Pediatric bronchial Dieulafoy's disease with bronchial artery embolization: two case reports

Abstract

Background: Bronchial Dieulafoy's disease (BDD) is a vascular malformation characterized by the presence of a dysplastic artery in the bronchial submucosa. It is very rare in children but potentially fatal due to life-threatening hemoptysis.

Case description: An 8-year-old boy and a 6-year-old girl were referred to our hospital with recurrent moderate to massive hemoptysis. Intraluminal protrusions with a tendency to bleed were found by bronchoscopy in both patients. Computed tomography angiography (CTA) revealed an abnormal bronchial artery in one patient and a small intraluminal nodule with contrast enhancement in the other. An enlarged bronchial artery and bronchial-to-pulmonary fistulae corresponding to the lesion site were detected by bronchial arteriography in both patients. Based on the radiological findings, the diagnosis of BDD was established. Subsequent bronchial artery embolization (BAE) was successful, and no recurrence of hemoptysis was observed during the 15- to 18-month follow-up.
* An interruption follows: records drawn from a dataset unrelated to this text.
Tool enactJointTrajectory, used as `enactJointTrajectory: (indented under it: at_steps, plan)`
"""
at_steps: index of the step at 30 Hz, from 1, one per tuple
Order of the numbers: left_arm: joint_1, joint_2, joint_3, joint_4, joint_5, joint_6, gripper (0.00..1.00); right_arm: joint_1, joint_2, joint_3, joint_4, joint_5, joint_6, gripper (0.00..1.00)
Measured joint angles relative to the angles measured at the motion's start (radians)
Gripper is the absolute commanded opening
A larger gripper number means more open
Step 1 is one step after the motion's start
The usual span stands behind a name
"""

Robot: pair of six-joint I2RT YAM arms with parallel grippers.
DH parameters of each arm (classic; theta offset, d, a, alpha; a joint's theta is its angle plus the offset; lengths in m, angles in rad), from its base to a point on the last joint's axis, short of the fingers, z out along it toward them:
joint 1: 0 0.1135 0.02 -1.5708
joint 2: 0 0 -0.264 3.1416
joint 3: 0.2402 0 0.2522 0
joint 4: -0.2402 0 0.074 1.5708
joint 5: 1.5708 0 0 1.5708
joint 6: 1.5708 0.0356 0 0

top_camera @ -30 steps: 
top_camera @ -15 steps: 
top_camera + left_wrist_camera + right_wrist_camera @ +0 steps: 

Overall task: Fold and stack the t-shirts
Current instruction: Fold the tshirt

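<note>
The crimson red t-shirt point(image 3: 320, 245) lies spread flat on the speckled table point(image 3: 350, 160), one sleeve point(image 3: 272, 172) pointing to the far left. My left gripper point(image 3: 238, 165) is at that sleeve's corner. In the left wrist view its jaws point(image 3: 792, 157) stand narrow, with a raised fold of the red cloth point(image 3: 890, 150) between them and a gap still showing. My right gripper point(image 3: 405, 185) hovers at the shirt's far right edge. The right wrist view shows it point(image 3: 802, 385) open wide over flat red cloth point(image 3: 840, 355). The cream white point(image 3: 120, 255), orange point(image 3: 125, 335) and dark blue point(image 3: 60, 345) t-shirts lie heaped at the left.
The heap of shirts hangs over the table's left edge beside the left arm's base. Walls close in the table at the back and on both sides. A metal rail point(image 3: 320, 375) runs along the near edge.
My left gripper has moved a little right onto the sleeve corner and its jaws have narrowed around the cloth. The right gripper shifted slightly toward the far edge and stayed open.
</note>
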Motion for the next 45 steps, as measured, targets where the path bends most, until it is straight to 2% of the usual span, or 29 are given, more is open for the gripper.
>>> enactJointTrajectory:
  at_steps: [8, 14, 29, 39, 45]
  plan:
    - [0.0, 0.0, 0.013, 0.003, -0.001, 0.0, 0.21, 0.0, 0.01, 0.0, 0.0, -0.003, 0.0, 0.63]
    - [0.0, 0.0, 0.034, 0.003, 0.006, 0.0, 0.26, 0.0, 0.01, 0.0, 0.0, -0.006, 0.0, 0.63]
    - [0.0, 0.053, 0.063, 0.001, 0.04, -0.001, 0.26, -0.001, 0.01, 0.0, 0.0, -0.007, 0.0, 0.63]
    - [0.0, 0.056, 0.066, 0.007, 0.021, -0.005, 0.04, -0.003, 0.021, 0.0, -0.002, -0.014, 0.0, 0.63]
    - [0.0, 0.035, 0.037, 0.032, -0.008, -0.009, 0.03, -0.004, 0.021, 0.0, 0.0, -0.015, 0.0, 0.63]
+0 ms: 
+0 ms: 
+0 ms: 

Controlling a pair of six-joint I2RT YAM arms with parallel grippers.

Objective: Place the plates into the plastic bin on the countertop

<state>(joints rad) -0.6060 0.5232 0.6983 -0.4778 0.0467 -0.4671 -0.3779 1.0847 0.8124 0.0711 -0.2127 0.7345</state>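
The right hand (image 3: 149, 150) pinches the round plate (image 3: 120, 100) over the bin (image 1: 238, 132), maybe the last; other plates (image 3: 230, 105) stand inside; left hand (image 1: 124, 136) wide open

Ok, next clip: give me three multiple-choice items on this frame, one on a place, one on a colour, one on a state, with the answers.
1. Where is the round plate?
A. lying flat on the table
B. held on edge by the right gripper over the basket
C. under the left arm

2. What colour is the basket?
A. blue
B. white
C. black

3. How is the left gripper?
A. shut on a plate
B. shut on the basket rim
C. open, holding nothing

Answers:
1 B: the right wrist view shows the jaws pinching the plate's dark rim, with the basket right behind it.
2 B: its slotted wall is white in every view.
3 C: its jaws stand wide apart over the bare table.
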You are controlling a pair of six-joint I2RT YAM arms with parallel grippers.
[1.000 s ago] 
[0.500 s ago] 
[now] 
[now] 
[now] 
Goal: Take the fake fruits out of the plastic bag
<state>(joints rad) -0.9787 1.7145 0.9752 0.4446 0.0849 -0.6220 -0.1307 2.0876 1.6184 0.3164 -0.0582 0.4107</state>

Conclusions: Our cases highlighted the importance of considering BDD in the context of hemoptysis and endobronchial protrusion in children. Bronchial arteriography plays a critical role in diagnosis, especially in cases where CTA does not reveal vascular malformations. Early identification is essential as biopsy is contraindicated. BAE may be an appropriate treatment to improve the prognosis of children with BDD.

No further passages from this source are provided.